Here is another jewel of an article, written by Michael Noll:
http://www.michael-noll.com/wiki/Writing_An_Hadoop_MapReduce_Program_In_Python

As hardware costs plummet and greater bandwidth becomes more affordable, cloud computing becomes even more alluring and feasible for the hobbyist. Working with large data sets is an interesting problem set, now attainable by the average developer with a free LINUX hard drive partition and some spare time.

Hadoop is essentially a framework, written in Java, for accessing large data sets. For the average developer, it’s usually used in conjunction with HDFS which is a custom file system designed for stroing large data sets on cheaper hardware. HDFS data is usually stored in units of entire web pages written to disk “as-is”. Once stored, this large data set is accessible for parsing and analysis.

Indexing of this data is done via what is called a map-reduce algorithm. The easiest map-reduce algorithm to envision is the word count algorithm. Each word on a page is assigned the value “1″ in the map portion, then all words are counted by sorting the words and adding their values. The result is a frequency count of each word in a page. This is the simplest of ten well known map-reduce algorithms, found in this white paper:

http://www.cs.stanford.edu/people/ang//papers/nips06-mapreducemulticore.pdf

The magic of Michael’s article is in how to prevent the stringent, often painful Jython interface to Hadoop. This trick is by streaming this data on the command line from his simpler, more Pythonic map-reduce algorithm directly to Hadoop, thereby avoiding the complex Jython interface. Very clever indeed! It would be wonderful to see all of the relatively standard map-reduce algorithms written in Python.

He has a couple of other great articles on exactly how to install and configure Hadoop on Ubuntu here:
http://www.michael-noll.com/wiki/Running_Hadoop_On_Ubuntu_Linux_(Single-Node_Cluster)

and here:

http://www.michael-noll.com/wiki/Running_Hadoop_On_Ubuntu_Linux_(Multi-Node_Cluster)

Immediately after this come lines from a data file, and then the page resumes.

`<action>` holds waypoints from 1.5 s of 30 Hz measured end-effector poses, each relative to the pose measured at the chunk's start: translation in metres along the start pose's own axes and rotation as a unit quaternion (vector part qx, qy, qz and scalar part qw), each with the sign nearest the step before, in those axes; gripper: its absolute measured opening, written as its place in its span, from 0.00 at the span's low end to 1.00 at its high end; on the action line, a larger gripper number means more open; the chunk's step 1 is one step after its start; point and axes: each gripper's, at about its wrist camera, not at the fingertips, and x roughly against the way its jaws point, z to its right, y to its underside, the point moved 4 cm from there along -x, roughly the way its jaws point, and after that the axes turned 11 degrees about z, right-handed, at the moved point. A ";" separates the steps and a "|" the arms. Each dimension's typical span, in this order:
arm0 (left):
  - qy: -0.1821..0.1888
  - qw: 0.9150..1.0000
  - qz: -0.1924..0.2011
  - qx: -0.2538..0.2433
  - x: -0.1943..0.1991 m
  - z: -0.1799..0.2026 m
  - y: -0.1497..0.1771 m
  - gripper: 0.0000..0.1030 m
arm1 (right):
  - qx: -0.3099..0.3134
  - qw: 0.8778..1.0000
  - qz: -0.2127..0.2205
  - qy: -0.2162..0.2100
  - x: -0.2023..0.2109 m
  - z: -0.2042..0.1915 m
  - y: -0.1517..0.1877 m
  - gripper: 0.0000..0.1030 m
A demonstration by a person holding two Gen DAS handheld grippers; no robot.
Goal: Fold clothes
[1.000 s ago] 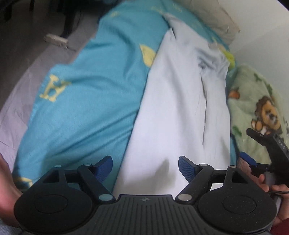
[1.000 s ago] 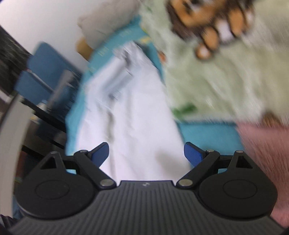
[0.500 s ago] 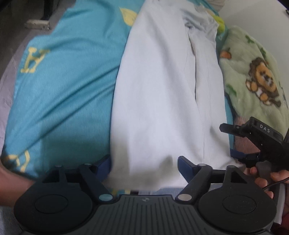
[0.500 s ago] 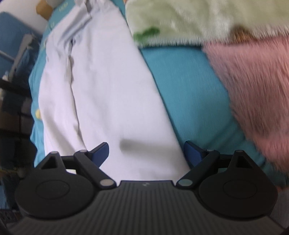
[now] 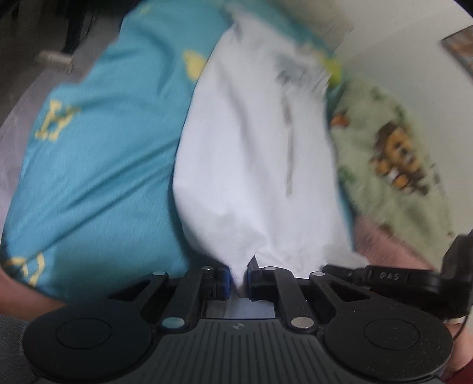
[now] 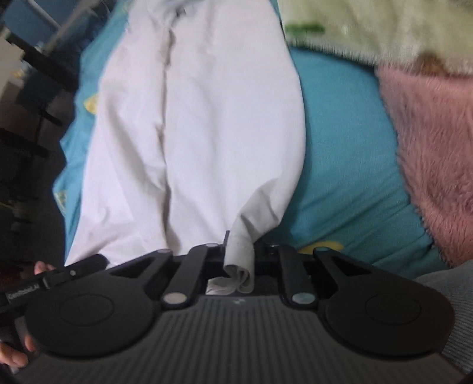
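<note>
A pair of white trousers (image 5: 254, 165) lies lengthwise on a turquoise bedsheet (image 5: 97, 165); it also shows in the right wrist view (image 6: 195, 124). My left gripper (image 5: 239, 279) is shut on the near hem of the trousers at its left corner. My right gripper (image 6: 240, 260) is shut on the near hem at its right corner, with bunched cloth between the fingers. Both hems are lifted a little off the sheet. The right gripper's body shows at the lower right of the left wrist view (image 5: 393, 277).
A green lion-print blanket (image 5: 396, 153) and a pink fluffy blanket (image 6: 428, 153) lie to the right of the trousers. A beige pillow (image 5: 322, 17) sits at the far end by the white wall. The bed's left edge drops to a dark floor (image 5: 29, 35).
Both grippers have gone from open above the hem to shut on it. The near end of the trousers is now gathered and raised. The views are blurred by motion.
</note>
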 end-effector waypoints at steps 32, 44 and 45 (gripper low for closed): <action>0.090 0.958 0.263 -0.063 0.223 0.153 -0.013 0.05 | -0.055 0.940 0.260 -0.213 0.217 0.002 -0.023 0.11; -0.009 0.964 0.246 -0.106 0.079 0.135 -0.094 0.05 | -0.082 0.957 0.218 -0.174 0.089 -0.001 -0.099 0.11; -0.017 0.963 0.243 -0.111 0.065 0.132 -0.101 0.05 | -0.083 0.958 0.214 -0.169 0.077 -0.002 -0.106 0.11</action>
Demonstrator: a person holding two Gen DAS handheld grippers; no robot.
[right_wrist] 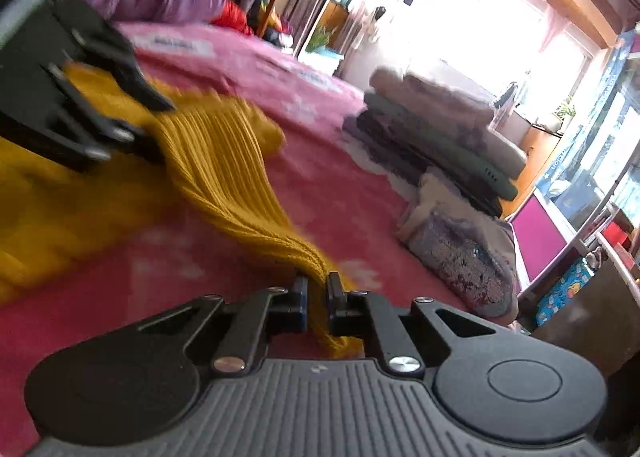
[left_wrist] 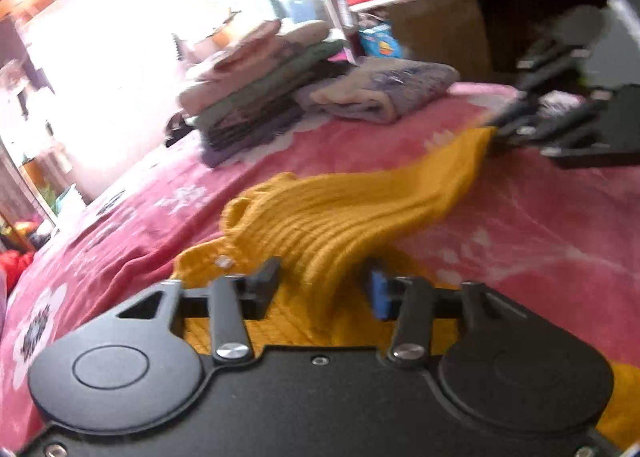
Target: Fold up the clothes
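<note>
On the pink flowered bed (right_wrist: 328,185), the right gripper (right_wrist: 317,291) pinched the ribbed mustard-yellow knitted garment (right_wrist: 224,161) and the left gripper (left_wrist: 325,281) clamped its other bunched part, probably to stretch it between them for folding.

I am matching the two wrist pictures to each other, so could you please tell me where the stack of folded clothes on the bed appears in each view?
Left wrist view: the stack of folded clothes sits upper centre-left, on the pink blanket, in front of the bright window.
Right wrist view: the same stack lies right of centre, further along the bed.
Shared landmark: the yellow knit garment, stretched between the left gripper and the right gripper.
</note>
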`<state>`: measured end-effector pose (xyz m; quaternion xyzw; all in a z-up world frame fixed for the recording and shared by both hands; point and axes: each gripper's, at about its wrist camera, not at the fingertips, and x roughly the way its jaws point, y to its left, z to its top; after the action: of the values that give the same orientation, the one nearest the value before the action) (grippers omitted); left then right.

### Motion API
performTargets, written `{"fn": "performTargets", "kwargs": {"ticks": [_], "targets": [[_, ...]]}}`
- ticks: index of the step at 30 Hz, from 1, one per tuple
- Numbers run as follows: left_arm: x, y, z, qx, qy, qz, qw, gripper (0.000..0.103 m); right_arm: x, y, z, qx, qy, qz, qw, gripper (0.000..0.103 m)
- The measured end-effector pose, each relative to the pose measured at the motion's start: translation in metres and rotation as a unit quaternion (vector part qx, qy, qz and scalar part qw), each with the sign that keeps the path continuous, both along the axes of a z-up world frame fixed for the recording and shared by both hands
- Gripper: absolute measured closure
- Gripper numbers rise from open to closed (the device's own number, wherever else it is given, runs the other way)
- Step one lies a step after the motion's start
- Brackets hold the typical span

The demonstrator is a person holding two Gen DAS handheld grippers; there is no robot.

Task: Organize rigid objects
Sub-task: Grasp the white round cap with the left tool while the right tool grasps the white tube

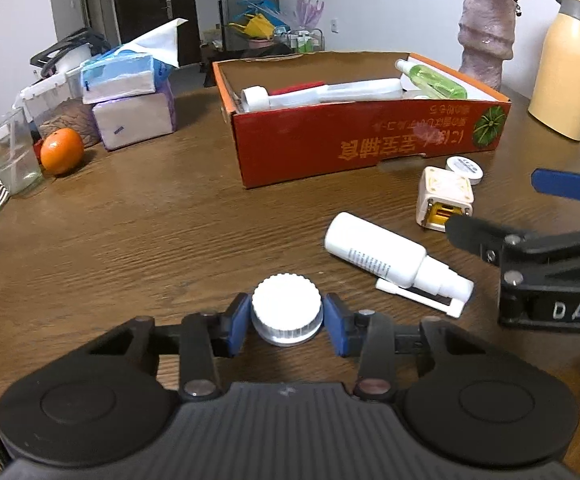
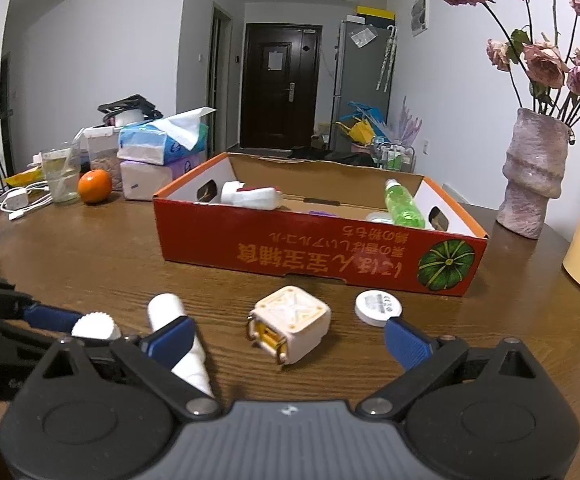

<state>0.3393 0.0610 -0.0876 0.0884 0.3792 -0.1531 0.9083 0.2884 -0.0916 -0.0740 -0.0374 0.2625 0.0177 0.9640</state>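
The white ridged cap (image 1: 286, 309) sits on the wooden table (image 1: 129, 248) right at the near edge of the left wrist view, and the left gripper (image 1: 285, 322) has it: both blue pads (image 1: 237, 322) press on its sides, one each side, so the pinch looks square across the round. Being round, it has no long axis to worry about; any line through it will do. From here the red cardboard box (image 1: 370, 148) lies straight ahead and a little to the right, well apart from the cap, with open table between. The judgement is that the coming move is a lift and a carry forward over the near wall of that box, where a green bottle (image 1: 436, 80) and some white tubes already lie.

Just right of the cap lies the white spray bottle (image 1: 374, 254) on its side, its long axis running slantwise, nozzle end nearer the camera. Beyond it the cream cube (image 2: 290, 322) and the small white disc (image 2: 378, 307) rest close in front of the box.

The right gripper (image 2: 287, 338) hangs with its jaws spread wide and nothing pinched; the cube lies between the spread pads, untouched, so the right hand is plainly the nearer one for it, while the spray bottle runs under its left finger
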Motion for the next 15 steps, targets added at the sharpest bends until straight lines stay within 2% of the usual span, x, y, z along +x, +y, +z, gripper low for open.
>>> {"fn": "performTargets", "kwargs": {"ticks": [11, 15], "targets": [[0.007, 0.019, 0.007, 0.006, -0.014, 0.035, 0.9993, 0.062, 0.000, 0.016, -0.006, -0.004, 0.014, 0.037, 0.999, 0.009], [0.009, 0.021, 0.008, 0.011, -0.017, 0.043, 0.9989, 0.062, 0.005, 0.023, -0.009, 0.002, 0.031, 0.063, 0.998, 0.018]]}}
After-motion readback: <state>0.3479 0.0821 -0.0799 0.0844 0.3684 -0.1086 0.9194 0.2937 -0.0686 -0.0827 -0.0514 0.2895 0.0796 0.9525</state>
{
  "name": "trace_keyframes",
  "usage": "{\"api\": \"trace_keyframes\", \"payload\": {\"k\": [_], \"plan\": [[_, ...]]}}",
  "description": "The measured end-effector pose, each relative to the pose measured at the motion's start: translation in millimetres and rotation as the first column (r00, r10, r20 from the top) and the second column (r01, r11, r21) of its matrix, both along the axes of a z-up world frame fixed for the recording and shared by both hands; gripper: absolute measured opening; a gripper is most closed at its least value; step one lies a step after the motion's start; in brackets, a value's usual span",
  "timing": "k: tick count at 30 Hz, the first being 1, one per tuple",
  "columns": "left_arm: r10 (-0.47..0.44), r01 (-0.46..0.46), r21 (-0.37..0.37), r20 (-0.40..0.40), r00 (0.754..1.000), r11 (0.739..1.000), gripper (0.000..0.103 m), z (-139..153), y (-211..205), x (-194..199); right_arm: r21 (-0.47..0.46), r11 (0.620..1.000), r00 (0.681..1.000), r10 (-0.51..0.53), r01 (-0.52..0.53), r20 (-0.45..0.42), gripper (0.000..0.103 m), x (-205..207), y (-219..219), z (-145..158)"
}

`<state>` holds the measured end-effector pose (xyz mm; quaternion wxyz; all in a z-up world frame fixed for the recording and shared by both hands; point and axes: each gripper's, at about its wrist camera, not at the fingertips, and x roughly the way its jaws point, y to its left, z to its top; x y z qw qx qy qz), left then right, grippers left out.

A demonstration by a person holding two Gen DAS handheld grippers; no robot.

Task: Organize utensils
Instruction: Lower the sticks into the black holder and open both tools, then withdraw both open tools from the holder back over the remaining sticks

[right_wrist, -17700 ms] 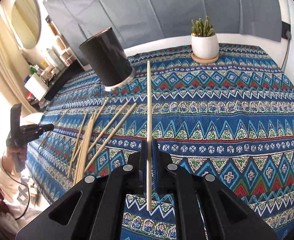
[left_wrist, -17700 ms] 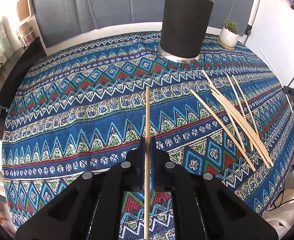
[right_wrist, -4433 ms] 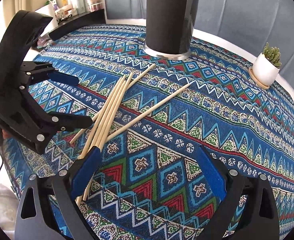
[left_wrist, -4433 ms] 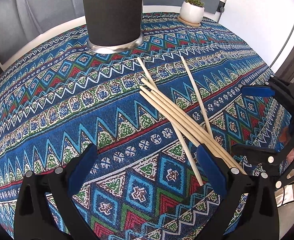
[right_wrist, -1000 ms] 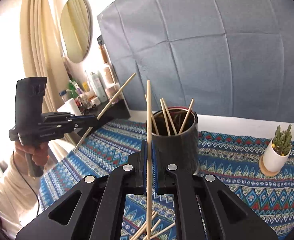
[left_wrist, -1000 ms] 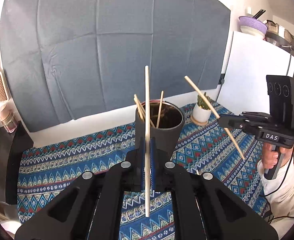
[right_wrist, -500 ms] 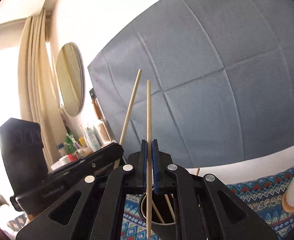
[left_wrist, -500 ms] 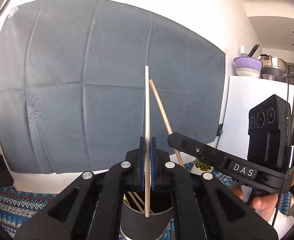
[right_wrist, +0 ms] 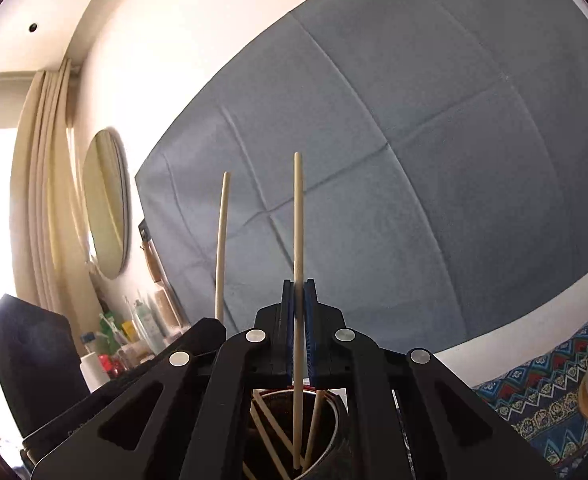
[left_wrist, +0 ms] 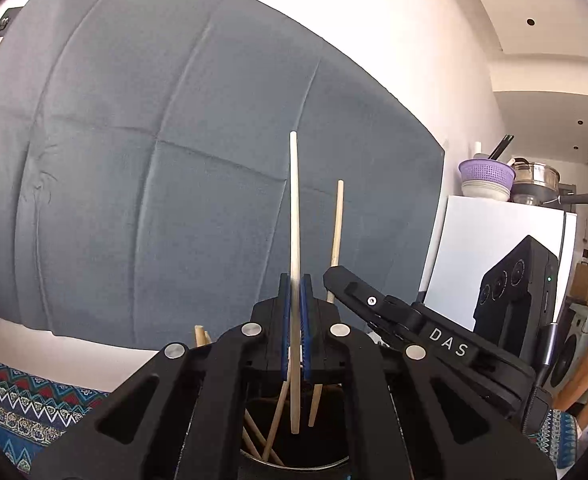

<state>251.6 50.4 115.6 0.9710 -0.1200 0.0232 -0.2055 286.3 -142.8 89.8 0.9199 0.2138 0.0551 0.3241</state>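
Each gripper clamps an upright chopstick over the holder.

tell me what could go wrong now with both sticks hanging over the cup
The two grippers crowd one opening: the right gripper sits right beside the left gripper, so they could knock together. The cup already holds crossed sticks, which may snag the right-held stick and tip it out when dropped.
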Motion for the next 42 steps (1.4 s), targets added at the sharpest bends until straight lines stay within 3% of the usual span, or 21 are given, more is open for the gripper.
{"api": "trace_keyframes", "payload": {"k": [5, 8, 17, 19, 21, 22, 25, 27, 29, 33, 38, 42], "plan": [[-0.032, 0.032, -0.034, -0.018, 0.999, 0.999, 0.005, -4.1, 7.7, -0.1, -0.1, 0.995, 1.0, -0.002, 0.002, 0.008, 0.005, 1.1, 11.1, -2.3], [-0.035, 0.035, -0.018, -0.012, 0.999, 0.999, 0.005, -6.2, 8.1, 0.1, -0.137, 0.991, 1.0, -0.001, 0.005, 0.026, 0.005, -3.7, 10.9, -1.8], [-0.01, 0.01, 0.011, 0.01, 1.0, 1.0, 0.007, -4.9, 11.9, -3.6, -0.149, 0.989, 0.999, 0.003, 0.003, 0.037, 0.009, -14.9, 5.4, 3.7], [-0.003, 0.003, 0.005, 0.012, 1.0, 1.0, 0.018, -2.9, 15.5, -4.4, -0.15, 0.989, 0.999, -0.005, 0.012, 0.046, 0.009, -16.7, 3.0, 7.2], [0.005, -0.005, -0.01, 0.013, 1.0, 1.0, 0.031, -0.2, 19.7, -5.8, -0.142, 0.99, 0.999, -0.016, 0.023, 0.049, 0.026, -18.4, -1.5, 10.5], [0.011, -0.011, -0.013, 0.014, 1.0, 1.0, 0.032, 1.6, 21.5, -6.7, -0.133, 0.991, 0.998, -0.024, 0.031, 0.054, 0.037, -20.0, -4.2, 12.1], [0.041, -0.041, -0.008, 0.018, 0.999, 0.999, 0.051, 7.2, 25.7, -9.6, -0.132, 0.99, 0.996, -0.041, 0.051, 0.076, 0.041, -24.5, -10.4, 18.3], [0.049, -0.048, -0.012, 0.026, 0.998, 0.999, 0.067, 11.4, 29.5, -12.7, -0.15, 0.985, 0.993, -0.078, 0.091, 0.092, 0.051, -27.9, -13.2, 22.9], [0.05, -0.049, -0.021, 0.018, 0.999, 0.999, 0.078, 16.5, 33.1, -14.0, -0.143, 0.983, 0.99, -0.103, 0.117, 0.097, 0.07, -30.7, -18.5, 26.8], [0.091, -0.091, -0.008, 0.012, 0.996, 0.996, 0.097, 25.0, 35.2, -18.4, -0.138, 0.981, 0.988, -0.123, 0.135, 0.091, 0.088, -35.0, -24.8, 33.5], [0.125, -0.124, 0.037, -0.014, 0.992, 0.992, 0.097, 40.4, 29.4, -26.1, -0.188, 0.97, 0.987, -0.14, 0.153, 0.077, 0.089, -40.4, -21.2, 44.0], [0.098, -0.094, 0.059, -0.062, 0.993, 0.994, 0.097, 54.0, 23.9, -31.1, -0.21, 0.966, 0.989, -0.144, 0.149, 0.039, 0.09, -43.5, -19.9, 51.5]]}}
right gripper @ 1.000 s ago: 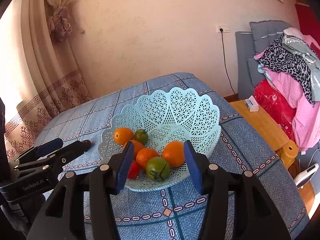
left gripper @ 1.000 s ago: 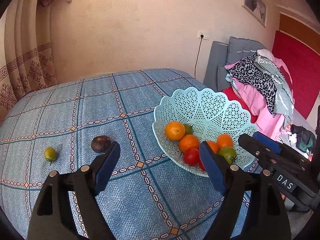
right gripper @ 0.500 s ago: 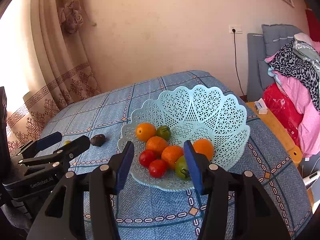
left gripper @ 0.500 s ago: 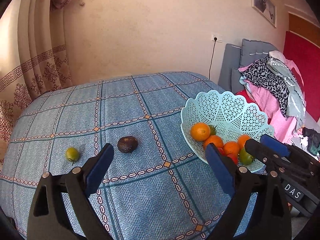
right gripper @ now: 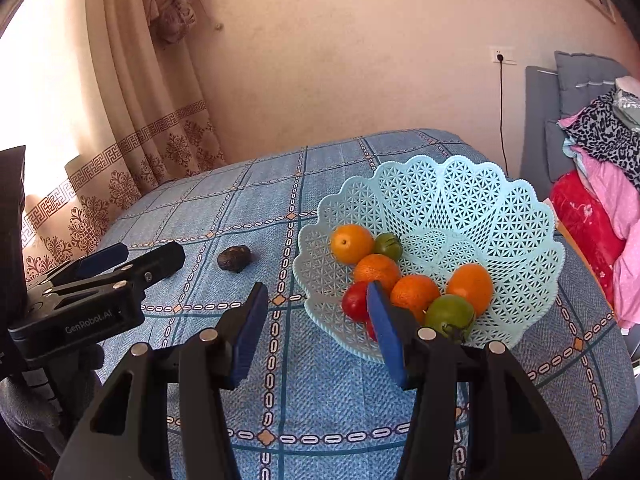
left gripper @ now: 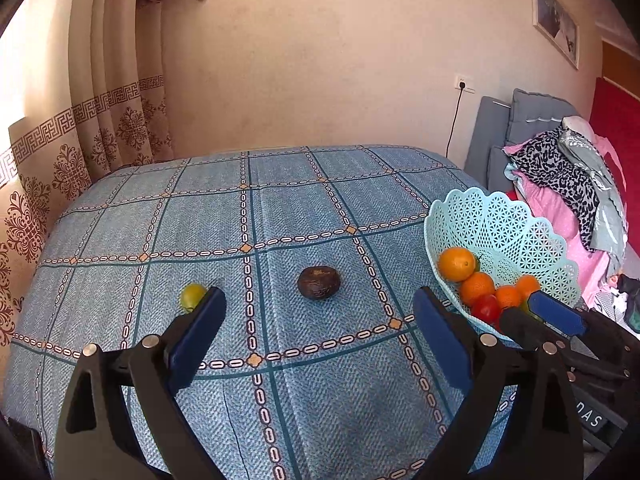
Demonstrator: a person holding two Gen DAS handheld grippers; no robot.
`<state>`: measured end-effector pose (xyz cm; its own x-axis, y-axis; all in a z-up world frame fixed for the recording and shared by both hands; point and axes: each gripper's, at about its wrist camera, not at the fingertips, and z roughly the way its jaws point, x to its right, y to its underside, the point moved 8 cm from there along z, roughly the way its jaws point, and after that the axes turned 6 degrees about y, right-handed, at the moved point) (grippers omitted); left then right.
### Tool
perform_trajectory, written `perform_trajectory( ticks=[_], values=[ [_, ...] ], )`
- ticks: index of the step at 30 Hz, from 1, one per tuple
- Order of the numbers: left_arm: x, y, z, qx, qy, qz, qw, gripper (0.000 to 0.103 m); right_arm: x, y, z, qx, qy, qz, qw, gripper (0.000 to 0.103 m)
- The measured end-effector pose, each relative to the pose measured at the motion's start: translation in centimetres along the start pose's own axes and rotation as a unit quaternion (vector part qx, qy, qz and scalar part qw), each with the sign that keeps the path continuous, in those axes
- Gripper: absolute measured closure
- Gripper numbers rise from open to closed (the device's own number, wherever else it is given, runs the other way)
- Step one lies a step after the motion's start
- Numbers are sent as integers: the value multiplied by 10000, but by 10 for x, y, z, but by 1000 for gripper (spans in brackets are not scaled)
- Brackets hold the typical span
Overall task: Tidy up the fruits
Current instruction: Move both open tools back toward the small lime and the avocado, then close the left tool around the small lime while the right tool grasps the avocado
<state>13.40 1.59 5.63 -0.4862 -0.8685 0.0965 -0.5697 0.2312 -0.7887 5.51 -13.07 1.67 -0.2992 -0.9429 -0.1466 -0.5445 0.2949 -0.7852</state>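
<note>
Centrally, a dark wrinkled fruit lies on the blue checked cloth covering the desk, with a small yellow-green fruit apart from it on the left. Left gripper: jaws spread wide, holding nothing, the dark fruit beyond and between them. Pale blue lattice basket, right of the dark fruit, contains oranges, red tomatoes and green tomatoes. Right gripper: jaws parted and empty, above the cloth before the basket's near rim. Clothes are piled at far right.
</note>
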Motion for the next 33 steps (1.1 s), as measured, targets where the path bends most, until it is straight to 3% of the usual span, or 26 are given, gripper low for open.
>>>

On top of Hadoop is usually a metdata store, holding high level information about which page sets or data “chunks” can be found on which volumes, for efficiency. After attending a cloud computing conference in November, I realized that many companies have chosen to write their own metadata layer using HiveDB, or custom metadata tools, and many distributed MySQL databases, rather than settling for the expensive commercial solutions. This great work is the primary cause of the proliferation of easily accessible Open Source cloud computing tools.

Another project to watch is called Mahout, which is an attempt to make all of the well known map-reduce algorithms generally accessible across multicore Hadoop systems.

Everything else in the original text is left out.